È meglio ESSERE che AVERE

Alcuni crescendo dimenticano le lezioni basilari: a scuola ci hanno insegnato prima il verbo ESSERE,

e dopo l’AVERE.

 

“Un padre ricco, volendo che suo figlio sapesse che significa essere povero, decise di fargli passare del tempo con una famiglia di contadini.
Il bambino passò 3 giorni e 3 notti nei campi.
Di ritorno in città, ancora in macchina, il padre gli chiese:
– Che mi dici della tua esperienza ?
– Bene – rispose il bambino
– Hai appreso qualcosa ? – Insistette il padre
1 – Che abbiamo un cane e loro ne hanno quattro.
2 – Che abbiamo una piscina con acqua trattata, che arriva in fondo al giardino. Loro hanno un fiume, con acqua cristallina, pesci e altre belle cose.
3 – Che abbiamo la luce elettrica nel nostro giardino ma loro hanno le stelle e la luna per illuminarli.
4 – Che il nostro giardino arriva fino al muro. Il loro, fino all’orizzonte.
5 – Che noi compriamo il nostro cibo; loro lo coltivano, lo raccolgono e lo cucinano.
6 – Che noi ascoltiamo CD… Loro ascoltano una sinfonia continua di uccellini, grilli e altri animali…
…tutto ciò, qualche volta accompagnato dal canto di un vicino che lavora la terra.
7 – Che noi utilizziamo il microonde. Ciò che cucinano loro, ha il sapore del fuoco lento
8 – Che noi per proteggerci viviamo circondati da recinti con allarme… Loro vivono con le porte aperte, protetti dall’amicizia dei loro vicini.
9 – Che noi viviamo collegati al cellulare, al computer, alla televisione. Loro sono collegati alla vita, al cielo, al sole, all’acqua, ai campi, agli animali, alle loro ombre e alle loro famiglie.
Il padre rimane molto impressionato dai sentimenti del figlio.

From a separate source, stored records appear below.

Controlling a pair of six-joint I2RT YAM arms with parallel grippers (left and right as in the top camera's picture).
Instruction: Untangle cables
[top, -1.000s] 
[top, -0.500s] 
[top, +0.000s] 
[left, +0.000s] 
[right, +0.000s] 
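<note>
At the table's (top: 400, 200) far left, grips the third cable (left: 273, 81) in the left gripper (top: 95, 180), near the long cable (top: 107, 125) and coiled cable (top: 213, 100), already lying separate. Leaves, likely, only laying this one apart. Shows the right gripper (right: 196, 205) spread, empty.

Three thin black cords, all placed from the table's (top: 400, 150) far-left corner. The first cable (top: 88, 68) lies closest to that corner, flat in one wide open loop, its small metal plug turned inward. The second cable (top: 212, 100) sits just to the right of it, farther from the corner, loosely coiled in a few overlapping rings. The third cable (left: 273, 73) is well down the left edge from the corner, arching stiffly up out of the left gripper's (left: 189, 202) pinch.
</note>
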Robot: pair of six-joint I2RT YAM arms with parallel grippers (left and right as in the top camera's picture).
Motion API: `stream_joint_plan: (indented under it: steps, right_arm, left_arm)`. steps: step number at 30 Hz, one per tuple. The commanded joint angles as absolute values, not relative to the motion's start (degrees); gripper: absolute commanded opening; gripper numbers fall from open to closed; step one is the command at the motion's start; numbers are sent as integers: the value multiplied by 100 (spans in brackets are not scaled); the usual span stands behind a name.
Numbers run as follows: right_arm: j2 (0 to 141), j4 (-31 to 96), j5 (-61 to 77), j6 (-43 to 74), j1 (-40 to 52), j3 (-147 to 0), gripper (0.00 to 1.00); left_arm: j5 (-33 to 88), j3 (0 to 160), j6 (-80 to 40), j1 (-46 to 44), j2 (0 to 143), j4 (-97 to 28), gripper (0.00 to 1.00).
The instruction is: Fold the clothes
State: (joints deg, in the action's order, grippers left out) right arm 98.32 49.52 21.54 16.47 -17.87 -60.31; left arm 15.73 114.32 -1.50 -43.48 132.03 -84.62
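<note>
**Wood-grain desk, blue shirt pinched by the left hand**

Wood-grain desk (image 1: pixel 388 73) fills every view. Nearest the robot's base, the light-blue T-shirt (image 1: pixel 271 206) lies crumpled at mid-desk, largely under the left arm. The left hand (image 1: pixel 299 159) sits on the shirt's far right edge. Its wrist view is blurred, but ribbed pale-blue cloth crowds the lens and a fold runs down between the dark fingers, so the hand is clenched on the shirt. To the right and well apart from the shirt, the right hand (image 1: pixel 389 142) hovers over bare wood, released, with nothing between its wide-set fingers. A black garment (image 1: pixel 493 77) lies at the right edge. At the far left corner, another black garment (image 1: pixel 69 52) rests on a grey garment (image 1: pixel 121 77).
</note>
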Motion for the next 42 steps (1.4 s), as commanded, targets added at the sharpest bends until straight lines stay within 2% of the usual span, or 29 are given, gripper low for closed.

Alla fine il figlio conclude:
– Grazie per avermi insegnato quanto siamo poveri !
Ogni giorno, diventiamo sempre più poveri perché non osserviamo più la natura!”

 

Questa storiella trovata sul web ci fa capire che al giorno d’oggi ci preoccupiamo sempre di AVERE , AVERE E AVERE,  ci preoccupiamo di accumulare oggetti e “ricchezze” materiali come se queste determinassero chi siamo veramente.

Quando invece la ricchezza più grande sarebbe riappropriarci della semplicità, preoccupandoci unicamente di ESSERE.